### PROMPT:
Leave out the pictures, and retype only the lines from the beginning of the material through the line that contains "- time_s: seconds", including both.

┄┄┄┄┄┄┄┄┄┄┄┄┄┄┄┄┄┄┄┄

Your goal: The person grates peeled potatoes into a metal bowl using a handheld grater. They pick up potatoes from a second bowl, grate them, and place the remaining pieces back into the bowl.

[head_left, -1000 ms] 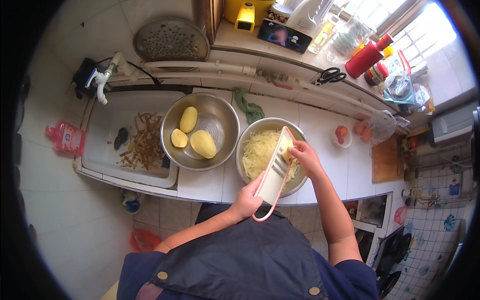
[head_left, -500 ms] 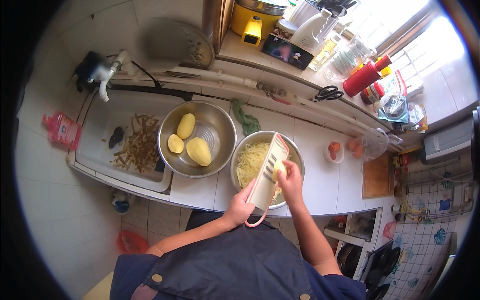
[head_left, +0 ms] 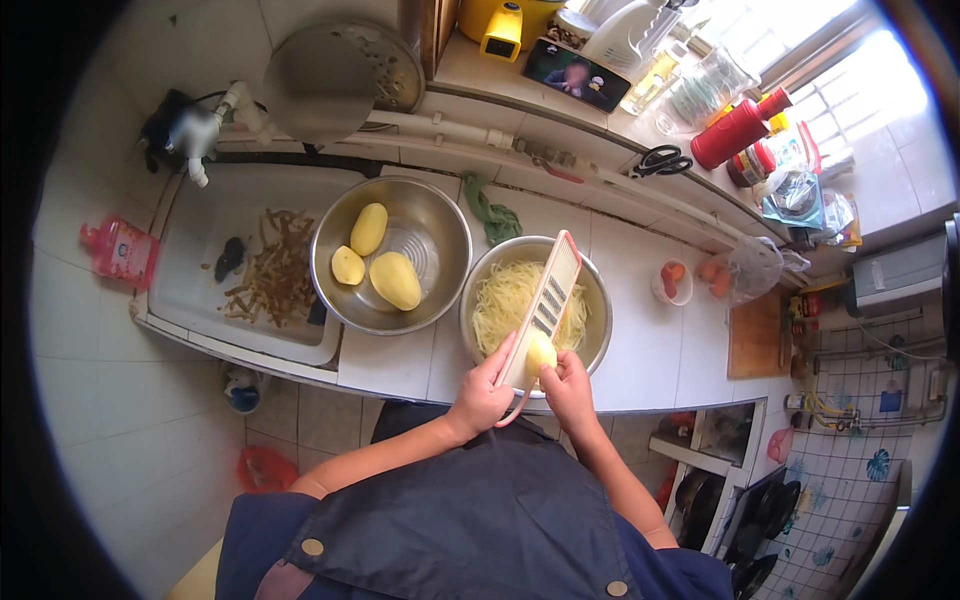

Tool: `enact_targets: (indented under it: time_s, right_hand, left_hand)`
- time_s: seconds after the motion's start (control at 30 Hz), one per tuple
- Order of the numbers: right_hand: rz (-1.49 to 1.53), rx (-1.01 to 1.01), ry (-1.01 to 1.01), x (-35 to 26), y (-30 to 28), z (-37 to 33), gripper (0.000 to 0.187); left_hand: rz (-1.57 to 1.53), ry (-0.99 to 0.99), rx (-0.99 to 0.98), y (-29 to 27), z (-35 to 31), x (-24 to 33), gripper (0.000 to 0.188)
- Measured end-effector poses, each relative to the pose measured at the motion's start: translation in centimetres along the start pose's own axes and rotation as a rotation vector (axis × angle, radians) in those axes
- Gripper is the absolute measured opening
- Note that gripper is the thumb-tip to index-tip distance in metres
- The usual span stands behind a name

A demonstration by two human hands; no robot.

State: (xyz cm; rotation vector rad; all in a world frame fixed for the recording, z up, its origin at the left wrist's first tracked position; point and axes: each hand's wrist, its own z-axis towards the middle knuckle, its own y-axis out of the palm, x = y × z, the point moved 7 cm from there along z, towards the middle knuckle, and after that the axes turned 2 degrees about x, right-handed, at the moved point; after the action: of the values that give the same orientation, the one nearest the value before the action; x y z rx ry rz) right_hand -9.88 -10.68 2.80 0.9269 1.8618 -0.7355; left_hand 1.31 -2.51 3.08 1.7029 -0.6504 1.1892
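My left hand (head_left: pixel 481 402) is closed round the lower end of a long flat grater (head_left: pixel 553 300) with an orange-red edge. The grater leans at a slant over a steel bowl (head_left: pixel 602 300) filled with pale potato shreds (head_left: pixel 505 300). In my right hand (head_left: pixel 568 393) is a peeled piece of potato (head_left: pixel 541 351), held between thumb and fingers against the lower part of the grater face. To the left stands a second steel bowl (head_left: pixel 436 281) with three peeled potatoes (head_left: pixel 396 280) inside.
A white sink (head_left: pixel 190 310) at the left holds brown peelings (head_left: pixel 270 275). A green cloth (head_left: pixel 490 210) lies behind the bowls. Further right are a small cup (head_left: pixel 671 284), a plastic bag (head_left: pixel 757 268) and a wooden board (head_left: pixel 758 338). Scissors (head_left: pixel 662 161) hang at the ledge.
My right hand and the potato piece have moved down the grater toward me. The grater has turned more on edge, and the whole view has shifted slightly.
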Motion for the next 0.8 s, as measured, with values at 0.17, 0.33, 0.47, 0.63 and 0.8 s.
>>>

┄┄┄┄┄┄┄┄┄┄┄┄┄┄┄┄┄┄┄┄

### SOLUTION TO THE EXERCISE:
Your goal: The person grates peeled potatoes into a metal bowl using a handheld grater. They pick up potatoes from a second bowl, grate them, and place the remaining pieces back into the bowl.

[head_left, -1000 ms] 
[head_left, -500 ms] 
[head_left, +0 ms] 

Tool: `enact_targets: (indented under it: time_s, right_hand, left_hand)`
- time_s: seconds after the motion's start (control at 30 Hz), one per tuple

No further answer will be given.